A Treasury official, meanwhile, cleared up some of the confusion that had arisen over what type of bond the President was endorsing for enterprise zones.

One administration official who disclosed the plan to the Senate Finance Committee on Wednesday appeared to be describing tax-exempt commercial industrial development bonds. Another referred to the creation of a new class of tax-exempt bond.

The Treasury official explained yesterday that the President does intend to propose a new category of exempt-facility bond that would finance loans of up to $250,000 per business in qualified enterprise zones.

The loans could finance tangible property, such as a building or land, but not things like "goodwill" -- the value placed on intangible assets -- in the acquisition of a business, the official said. The bonds would be subject to the private-activity bond volume cap, under which each state may authorize $50 per capita or $150 million in bond authority, which ever is greater.

Micah S. Green, the executive vice president of the Public Securities Association, was one of several lobbyists who had mixed reactions to the plan.

"From the positive side it shows consistency with our now age-old argument that bonds are part of the solution to public problems," Mr. Green said. But "simply creating a new exempt facility without creating a new volume cap simply means you'll be robbing Peter to pay Paul. Simply defining the allowable use without providing some capacity to meet those growing needs only addresses half the issue."

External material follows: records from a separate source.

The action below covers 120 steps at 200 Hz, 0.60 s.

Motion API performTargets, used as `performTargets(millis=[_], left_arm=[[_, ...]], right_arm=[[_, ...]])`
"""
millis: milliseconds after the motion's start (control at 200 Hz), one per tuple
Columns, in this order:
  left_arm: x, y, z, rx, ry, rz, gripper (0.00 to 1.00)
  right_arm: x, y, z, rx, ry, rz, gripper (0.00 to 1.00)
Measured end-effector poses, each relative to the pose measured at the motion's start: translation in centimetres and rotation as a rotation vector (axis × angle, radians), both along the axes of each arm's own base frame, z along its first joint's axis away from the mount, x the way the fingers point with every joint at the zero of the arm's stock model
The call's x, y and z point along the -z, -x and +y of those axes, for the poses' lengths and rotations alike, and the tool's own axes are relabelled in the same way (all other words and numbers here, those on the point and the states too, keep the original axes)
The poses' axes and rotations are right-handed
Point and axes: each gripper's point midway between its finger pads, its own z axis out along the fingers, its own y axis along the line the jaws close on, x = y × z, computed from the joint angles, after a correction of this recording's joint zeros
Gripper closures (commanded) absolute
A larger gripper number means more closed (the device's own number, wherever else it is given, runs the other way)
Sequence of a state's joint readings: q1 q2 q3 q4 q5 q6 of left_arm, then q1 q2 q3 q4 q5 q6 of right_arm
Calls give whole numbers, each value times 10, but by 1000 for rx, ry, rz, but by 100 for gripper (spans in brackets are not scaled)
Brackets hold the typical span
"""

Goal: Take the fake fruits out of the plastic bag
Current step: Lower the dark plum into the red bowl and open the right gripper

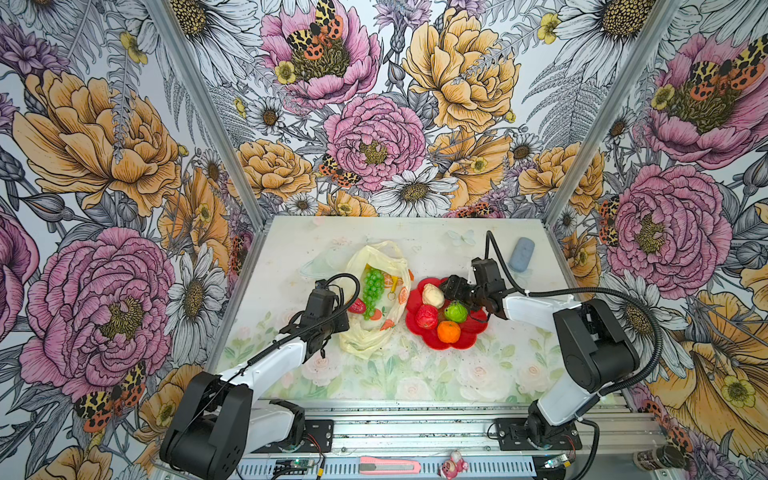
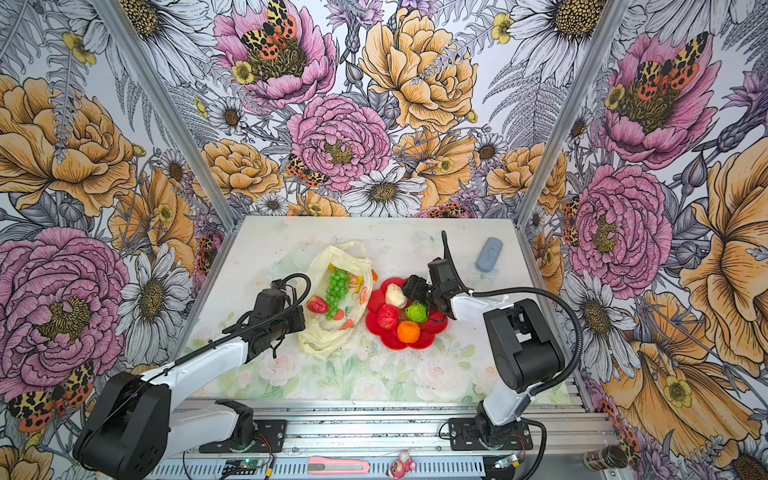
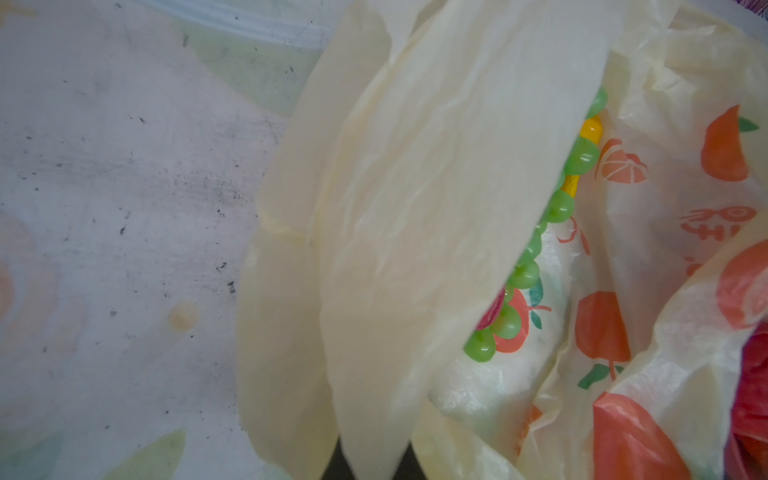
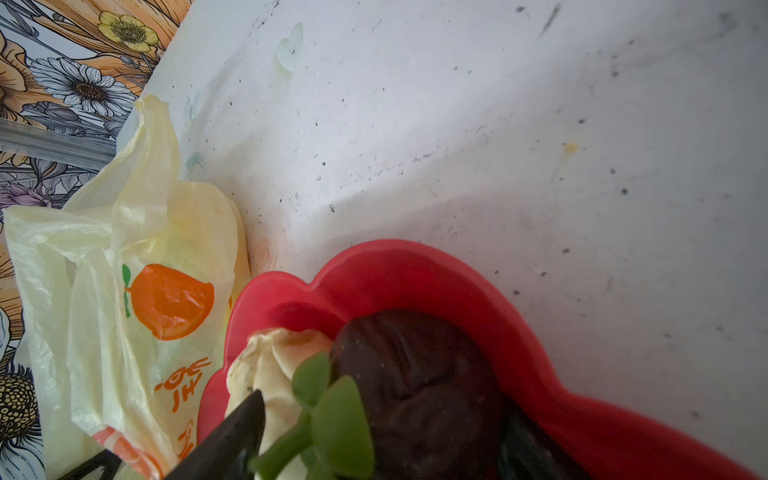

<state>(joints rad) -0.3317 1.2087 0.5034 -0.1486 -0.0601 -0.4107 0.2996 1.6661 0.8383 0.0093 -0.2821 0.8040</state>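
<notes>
Grapes (image 1: 372, 289) in bag (image 1: 361, 347); plate (image 1: 467, 338) just right of bag, fruits (image 1: 427, 316) on it

**Colour rundown**

plastic bag (image 1: 365, 345): translucent cream-yellow, with orange citrus prints and green leaves.
grape bunch (image 1: 372, 291): glossy green.
banana (image 3: 591, 128): yellow.
loose piece (image 1: 357, 306): red.
plate (image 1: 467, 338): red.
On plate: cream fruit (image 1: 433, 296), red fruit (image 1: 427, 316), green fruit (image 1: 456, 311), orange fruit (image 1: 449, 331), and dark fruit (image 4: 415, 395), maroon-brown with green leaves.
surface (image 1: 415, 374): pale with faded rose print and black specks.
</notes>
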Motion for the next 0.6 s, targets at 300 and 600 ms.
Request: performTargets(millis=[300, 600], left_arm=[[0, 0, 0, 0, 0, -1, 100], [-1, 0, 0, 0, 0, -2, 100]], right_arm=[[-11, 1, -12, 35, 14, -24, 15], [-32, 4, -23, 71, 40, -74, 20]])
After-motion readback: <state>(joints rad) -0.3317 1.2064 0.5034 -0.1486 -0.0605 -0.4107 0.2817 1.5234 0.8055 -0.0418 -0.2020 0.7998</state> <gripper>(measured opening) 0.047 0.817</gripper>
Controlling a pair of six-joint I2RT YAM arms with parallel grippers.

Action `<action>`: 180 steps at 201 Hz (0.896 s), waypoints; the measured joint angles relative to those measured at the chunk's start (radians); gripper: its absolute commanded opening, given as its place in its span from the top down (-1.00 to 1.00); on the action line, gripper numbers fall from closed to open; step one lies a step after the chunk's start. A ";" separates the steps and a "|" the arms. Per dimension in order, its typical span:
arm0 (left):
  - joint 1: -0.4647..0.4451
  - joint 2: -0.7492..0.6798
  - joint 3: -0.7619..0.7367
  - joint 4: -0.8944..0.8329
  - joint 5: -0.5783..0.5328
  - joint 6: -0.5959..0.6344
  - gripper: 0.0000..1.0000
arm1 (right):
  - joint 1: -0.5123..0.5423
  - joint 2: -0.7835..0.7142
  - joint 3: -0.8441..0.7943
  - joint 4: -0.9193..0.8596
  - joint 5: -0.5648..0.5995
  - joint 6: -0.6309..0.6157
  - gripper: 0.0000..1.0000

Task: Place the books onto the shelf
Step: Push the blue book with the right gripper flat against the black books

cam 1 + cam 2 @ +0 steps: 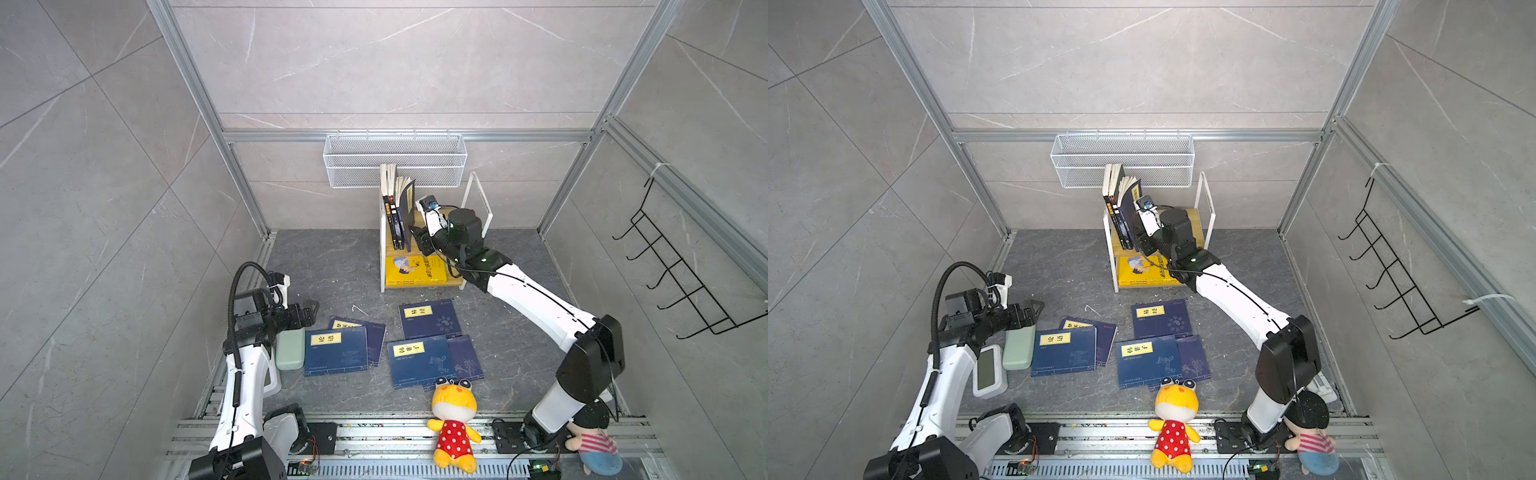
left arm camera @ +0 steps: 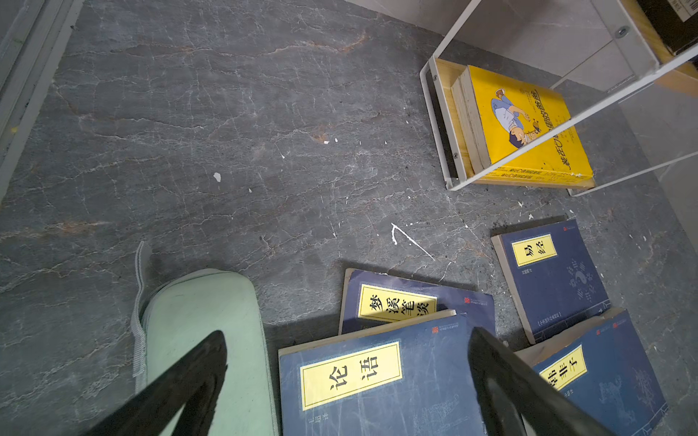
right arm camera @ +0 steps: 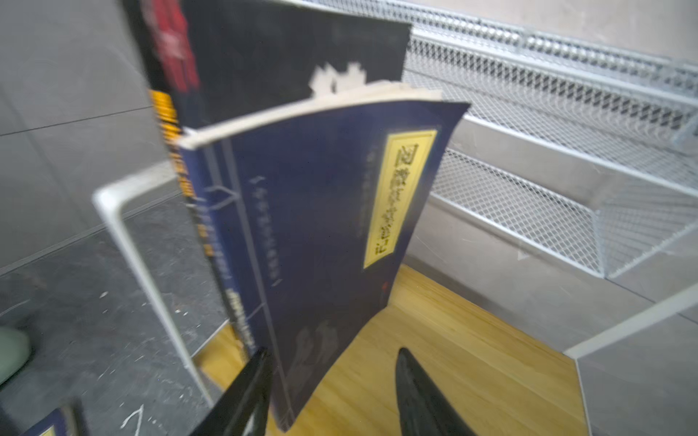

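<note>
shelf (image 1: pixel 382 266): two tiers, at the back wall under the mesh basket (image 1: pixel 395 160)
black book (image 1: pixel 390 208): upright at the left end of the top tier
navy book (image 3: pixel 321 226): upright on the top tier, just beside the black book; top pages fan out and the cover curls toward the right arm
yellow book (image 1: pixel 415 270): flat on the bottom tier, cover up
right gripper (image 3: pixel 331 353): over the top board at the navy book's lower front corner; jaws parted with the corner between them, not clamped; one finger (image 3: pixel 249 385) sits close by the spine side, contact too blurred to tell; bare board shows between the cover and the other finger
left gripper (image 2: pixel 345 343): low over the floor (image 1: pixel 332 270) at the left, jaws spread wide, nothing in them; below it lie the green case (image 2: pixel 204 321) and the floor pair
floor pair (image 1: pixel 336 349): two navy books, flat, overlapping, beside the green case
floor trio (image 1: pixel 419 359): three navy books, flat, overlapping, in front of the shelf
plush toys (image 1: pixel 453 424): two, at the front rail
</note>
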 measured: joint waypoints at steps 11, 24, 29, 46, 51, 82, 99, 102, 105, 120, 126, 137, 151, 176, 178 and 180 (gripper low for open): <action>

The National League of Cities "is pleased there is a recognition" by the administration of the need for the federal government to find ways to finance urban redevelopment, said Frank Shafroth, the league's director of policy and federal relations.

But he added, "I think you've got a problem" if the bonds are subject to the volume cap, which for many states is too restrictive. "Our view is you're going to have to create a separate ~surcap'" and target the additional bond authority to distressed urban areas, Mr. Shafroth said.

Several lobbyists also noted that the $250,000 per business loan limit would make it difficult for an issuer to sell a bond unless it was used for a pool. They also said the limit was too low to be of much use for all but the smallest startup businesses.

But David Jones, a lobbyist for the League of California Cities, said the $250,000 limit "is not troubling," because that is exactly the type of company they are trying to target. "We want to create a whole cadre of small business owners," Mr. Jones said.

"When you're talking about enterprise zones, you're not talking about making loans to an existing manufacturing facility that wants to add on a new wing. You're talking about very small businesses" who need seed money to begin paying rent and start building up inventory, he said.

Some lobbyists said there was also a third obstacle to making the proposal work: the lack of any provision for federally insuring the loans.

"The big problem is going to be credit enhancement," said Nathan Brostrom, the executive secretary of the California Industrial Development Financing Advisory Commission. "You're not going to find a bank willing to [back] these small businesses without some kind of insurance."

Mr. Shafroth agreed, saying that for the plan to be sufficient to meet the needs of Los Angeles and other cities, it would have to "deal with bank credit and insurance availability.